Ground-truth shapes are identified in the model SVG by matching <text> labels. Nine metrics scored with equal weight (≈11% each):
| Metric | Description |
|---|---|
label |
Normalized text label similarity |
type |
SVG element tag vs. GT shape type |
fill_color |
RGB Euclidean distance (normalized to [0,1]) |
fill_style |
solid / gradient / pattern match |
stroke_color |
RGB Euclidean distance |
border_style |
solid / dashed / dotted / dash-dot |
position |
Relative offset from anchor shape (direction + ratio) |
font |
Font family exact or same-class match |
aspect_ratio |
Width/height ratio similarity |
Extra (hallucinated) shapes apply a precision penalty:
shape_composite = raw_mean × (1 - n_extra / (n_gt + n_extra))
Shape detection includes rect, circle, ellipse, polygon elements with solid fills, and those with fill="none" but a visible stroke (container/border boxes). polyline and path elements with fill="none" are excluded (typically connectors or arrows).

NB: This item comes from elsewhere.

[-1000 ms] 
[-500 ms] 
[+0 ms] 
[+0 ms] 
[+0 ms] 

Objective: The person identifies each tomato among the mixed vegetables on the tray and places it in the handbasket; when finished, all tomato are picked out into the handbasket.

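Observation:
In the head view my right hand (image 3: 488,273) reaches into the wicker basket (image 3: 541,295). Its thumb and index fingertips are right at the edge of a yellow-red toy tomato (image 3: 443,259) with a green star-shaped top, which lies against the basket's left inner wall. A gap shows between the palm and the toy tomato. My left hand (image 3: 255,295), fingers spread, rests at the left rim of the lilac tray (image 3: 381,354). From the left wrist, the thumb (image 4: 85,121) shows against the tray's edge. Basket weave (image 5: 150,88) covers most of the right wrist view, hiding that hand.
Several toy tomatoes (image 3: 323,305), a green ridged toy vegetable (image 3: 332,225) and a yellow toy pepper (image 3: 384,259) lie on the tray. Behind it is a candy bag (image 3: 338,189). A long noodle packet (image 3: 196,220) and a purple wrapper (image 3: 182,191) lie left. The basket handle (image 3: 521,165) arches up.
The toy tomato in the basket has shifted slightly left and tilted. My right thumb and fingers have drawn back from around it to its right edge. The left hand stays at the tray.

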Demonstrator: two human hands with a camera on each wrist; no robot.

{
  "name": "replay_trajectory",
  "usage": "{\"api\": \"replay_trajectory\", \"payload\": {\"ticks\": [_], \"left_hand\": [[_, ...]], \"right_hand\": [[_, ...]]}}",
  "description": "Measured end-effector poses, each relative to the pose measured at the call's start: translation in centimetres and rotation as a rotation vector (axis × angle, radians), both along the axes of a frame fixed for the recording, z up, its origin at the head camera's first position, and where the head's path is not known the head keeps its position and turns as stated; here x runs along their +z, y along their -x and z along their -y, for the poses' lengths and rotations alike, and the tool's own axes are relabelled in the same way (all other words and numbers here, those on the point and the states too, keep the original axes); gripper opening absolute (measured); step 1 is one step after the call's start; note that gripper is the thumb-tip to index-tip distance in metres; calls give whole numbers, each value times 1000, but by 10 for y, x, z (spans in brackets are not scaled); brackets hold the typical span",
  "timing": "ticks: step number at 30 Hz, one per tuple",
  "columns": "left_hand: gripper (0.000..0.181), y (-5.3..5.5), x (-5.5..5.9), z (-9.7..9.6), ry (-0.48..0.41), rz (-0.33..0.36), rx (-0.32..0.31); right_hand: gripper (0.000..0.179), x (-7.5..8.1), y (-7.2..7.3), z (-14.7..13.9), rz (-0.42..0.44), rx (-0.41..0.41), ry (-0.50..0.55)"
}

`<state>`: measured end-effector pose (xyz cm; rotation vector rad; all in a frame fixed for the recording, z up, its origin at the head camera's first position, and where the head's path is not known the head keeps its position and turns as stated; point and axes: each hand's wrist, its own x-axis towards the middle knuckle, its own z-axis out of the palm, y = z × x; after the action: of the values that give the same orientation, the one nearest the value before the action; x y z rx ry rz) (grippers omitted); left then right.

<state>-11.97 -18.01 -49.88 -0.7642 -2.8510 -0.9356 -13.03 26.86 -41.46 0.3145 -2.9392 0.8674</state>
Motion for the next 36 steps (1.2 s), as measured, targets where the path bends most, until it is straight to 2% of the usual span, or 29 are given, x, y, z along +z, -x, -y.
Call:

Arrows are matched from open <path> or <line> elements with a stroke and no fill. Seven metrics, equal weight (≈14%):
| Metric | Description |
|---|---|
source |
Start endpoint nearest to correct source shape |
dest |
End endpoint nearest to correct destination shape |
head |
Arrowhead present (marker-end or <polygon> sibling) |
head_size |
Rendered arrowhead width vs. GT width ratio |
curve |
Straight / curved match |
color |
RGB stroke color distance |
overlap |
Endpoints not penetrating wrong shapes |
Missing GT arrows score 0.0. Extra arrows apply the same precision penalty as shapes.
main.py reconstructs ground-truth metadata from the GT SVG without any JSON file. Reconstruction accuracy over 500 samples:
| Component | Accuracy |
|---|---|
| Shape type | 0.947 |
| Shape bounds | 0.937 |
| Label | 0.906 |
| Font | 0.907 |
| Fill style | 0.928 |
| Fill color | 0.925 |
| Stroke color | 0.928 |
| Border style | 0.992 |
| Shape overall | 0.931 |
| Arrow from/to | 0.999 |
| Arrow color/style/dash | 1.000 |
| Arrow overall | 0.999 |
| Overall | 0.955 |
Known limitations: 3d-prism and 3d-cube produce identical SVG structure and cannot be distinguished. Circles rendered as cubic-bezier paths with a non-square bounding box are reconstructed as ellipse (the evaluator accepts both interchangeably).
Running with -t writes {sid}_shapes.svg and {sid}_arrows.svg overlaid on the model output:
- Green dashed boxes — expected GT shapes with labels
- Red dashed boxes — model-detected shapes with per-metric scores (green ≥ 0.8, orange ≥ 0.5, red < 0.5)
| File | Contents |
|---|---|
output/all_eval_results.json |
Consolidated per-metric scores for all eval-sets and models |
output/<model>/{sid}_shapes.txt |
Per-shape score breakdown |
output/<model>/{sid}_arrows.txt |
Per-arrow score breakdown |
output/<model>/{sid}_shapes.svg |
Annotated shape overlay (with -t) |
output/<model>/{sid}_arrows.svg |
Annotated arrow overlay (with -t) |
output/batch_results.json |
Legacy single-eval-set batch output |
output/highlights/ |
5 peculiar samples with GT, inference, annotated SVGs, and index.html |